Na opinião do jovem lisboeta “a tradição está-se a perder. O Afeto parece ser muito moderno, muito in, mas a cozinha que se pratica é cozinha de conforto,da avó. Mas não apenas da avó portuguesa. Simplesmente tenho cozinha alentejana, no outro dia italiana e a ideia é fazer uma cozinha de fusão. A cozinha tradicional no Litoral são batatas fritas e carne de churrasco e isso não é cozinha tradicional alentejana. Acho que as pessoas se esqueceram ao longo do tempo.”
E continuou com as elucidações. “As pessoas dizem que ter um prato com espinafres crus e tomate cru é cozinha saudável. A cozinha tradicional portuguesa é saudável, desde que seja em proporções certas.” É por essa razão que prefere servir “tudo empratado”. Fazem, como disse, “uma apresentação mais cuidada, mas nada por aí além”, pois prefere “mostrar uma cozinha de sabor e não propriamente de vista”, até porque a seu ver “a comida feia é mais saborosa.”
Influência regional
David Proença afirma que há efeito da gastronomia regional, passando pela confeção de migas, cachaços e assados. “Não sirvo com batata frita, as pessoas estão mal-habituadas.

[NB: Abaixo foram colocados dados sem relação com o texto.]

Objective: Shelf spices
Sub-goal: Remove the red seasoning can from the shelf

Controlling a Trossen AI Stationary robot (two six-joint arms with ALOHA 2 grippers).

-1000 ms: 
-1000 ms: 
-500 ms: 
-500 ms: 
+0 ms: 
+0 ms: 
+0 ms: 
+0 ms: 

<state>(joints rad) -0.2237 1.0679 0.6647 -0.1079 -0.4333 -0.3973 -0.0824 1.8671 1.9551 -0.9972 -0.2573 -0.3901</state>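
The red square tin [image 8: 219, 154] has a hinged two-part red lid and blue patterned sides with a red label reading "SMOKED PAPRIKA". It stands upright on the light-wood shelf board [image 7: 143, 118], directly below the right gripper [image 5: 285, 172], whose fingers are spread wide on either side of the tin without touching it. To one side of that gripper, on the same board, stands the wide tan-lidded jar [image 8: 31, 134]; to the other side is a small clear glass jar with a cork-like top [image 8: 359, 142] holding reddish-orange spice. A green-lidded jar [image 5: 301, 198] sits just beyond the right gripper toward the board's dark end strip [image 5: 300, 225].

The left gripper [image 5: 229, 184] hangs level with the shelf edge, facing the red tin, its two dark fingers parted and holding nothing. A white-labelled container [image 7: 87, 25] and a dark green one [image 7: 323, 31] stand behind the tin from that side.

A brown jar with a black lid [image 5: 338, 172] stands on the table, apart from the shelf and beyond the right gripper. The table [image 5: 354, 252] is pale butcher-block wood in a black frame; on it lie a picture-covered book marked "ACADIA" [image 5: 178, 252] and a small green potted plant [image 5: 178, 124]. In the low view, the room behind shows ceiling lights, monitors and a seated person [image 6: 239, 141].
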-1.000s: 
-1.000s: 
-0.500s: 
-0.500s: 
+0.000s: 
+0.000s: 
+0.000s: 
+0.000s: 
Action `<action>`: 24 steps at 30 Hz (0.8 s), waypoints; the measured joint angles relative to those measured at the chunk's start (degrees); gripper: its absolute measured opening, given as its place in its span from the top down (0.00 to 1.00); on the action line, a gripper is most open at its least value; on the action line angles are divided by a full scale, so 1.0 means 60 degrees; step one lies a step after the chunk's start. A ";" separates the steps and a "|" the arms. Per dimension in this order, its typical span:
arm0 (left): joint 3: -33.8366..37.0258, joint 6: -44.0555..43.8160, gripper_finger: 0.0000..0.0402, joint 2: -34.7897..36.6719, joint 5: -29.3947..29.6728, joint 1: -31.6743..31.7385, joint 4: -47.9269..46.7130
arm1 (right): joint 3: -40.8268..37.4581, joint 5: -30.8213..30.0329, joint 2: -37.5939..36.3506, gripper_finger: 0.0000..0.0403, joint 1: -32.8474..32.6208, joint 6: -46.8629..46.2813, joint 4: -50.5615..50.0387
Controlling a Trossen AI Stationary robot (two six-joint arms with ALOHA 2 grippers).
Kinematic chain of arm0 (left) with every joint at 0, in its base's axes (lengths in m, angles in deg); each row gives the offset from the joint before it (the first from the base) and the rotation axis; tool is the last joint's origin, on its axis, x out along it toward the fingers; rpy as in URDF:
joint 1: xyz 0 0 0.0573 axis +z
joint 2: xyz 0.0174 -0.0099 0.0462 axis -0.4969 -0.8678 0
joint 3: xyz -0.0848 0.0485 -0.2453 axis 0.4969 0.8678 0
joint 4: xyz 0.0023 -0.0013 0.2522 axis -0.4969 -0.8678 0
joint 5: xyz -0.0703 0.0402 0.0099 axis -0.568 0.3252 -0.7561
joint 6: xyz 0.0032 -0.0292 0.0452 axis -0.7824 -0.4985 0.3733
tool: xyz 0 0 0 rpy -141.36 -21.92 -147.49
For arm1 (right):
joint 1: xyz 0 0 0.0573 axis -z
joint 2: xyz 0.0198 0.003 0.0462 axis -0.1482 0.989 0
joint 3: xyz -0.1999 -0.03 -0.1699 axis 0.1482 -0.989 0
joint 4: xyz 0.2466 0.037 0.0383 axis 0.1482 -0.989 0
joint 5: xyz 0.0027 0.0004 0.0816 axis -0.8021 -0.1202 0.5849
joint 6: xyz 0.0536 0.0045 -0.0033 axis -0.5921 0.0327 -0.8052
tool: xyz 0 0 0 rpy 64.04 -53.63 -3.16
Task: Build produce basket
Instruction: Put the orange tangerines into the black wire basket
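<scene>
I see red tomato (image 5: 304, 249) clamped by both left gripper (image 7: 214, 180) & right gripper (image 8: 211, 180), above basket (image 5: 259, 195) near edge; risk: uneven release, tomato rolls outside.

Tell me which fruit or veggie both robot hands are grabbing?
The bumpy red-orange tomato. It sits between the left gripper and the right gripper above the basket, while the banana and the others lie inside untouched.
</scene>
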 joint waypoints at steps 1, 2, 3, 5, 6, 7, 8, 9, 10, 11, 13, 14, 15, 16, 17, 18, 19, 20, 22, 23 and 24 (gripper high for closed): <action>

Eu, por exemplo, tento aliar uma miga a um camarão.” Serve pratos típicos como as sopas de bacalhau e tomate, mas acha que não deve “servir todos os dias porque há espaços que aqui têm isso para oferecer”. Quanto à fusão entre tradição e modernidade, David Proença exalta: “Eu apresento à minha maneira.”
Mesmo tendo na carta, não vai “fazer queijos ou enchidos”, mas sim “buscar a uma pessoa que faça isso há 50 anos, que o pai lhe passou e que já é um negócio há 100. Querer fazer tudo pela raiz também mata um bocadinho a tradição, porque os pequenos negócios precisam sempre de ajuda.”
Utiliza alguns ingredientes biológicos, mas “num raio de 15 quilómetros, e eu próprio já vi isso, já fiz estudos, não há legumes biológicos. São todos a partir de sementes transgénicas” o que já é manipulação. Assim, o que puder usar biológico usa, mas não é muito fácil, disse ao jornal. Aproveita ervas aromáticas do próprio quintal, mas não consegue suportar o restaurante, “nem lá perto”. O pão é de Vale de Água. “Só funcionamos com pão alentejano”, tal como o vinho. Às vezes clientes levam-lhe legumes.
O maior desafio continua a ser o cliente santiaguense, que “não é fácil” e, mesmo para David Proença que anda sempre em busca da perfeição. O Afeto Comfort Food & Bar está aberto – todos os dias excepto ao jantar de sábado e domingo o dia inteiro – desde dia 31 maio 2019 e o preço médio de uma refeição é de 10 euros.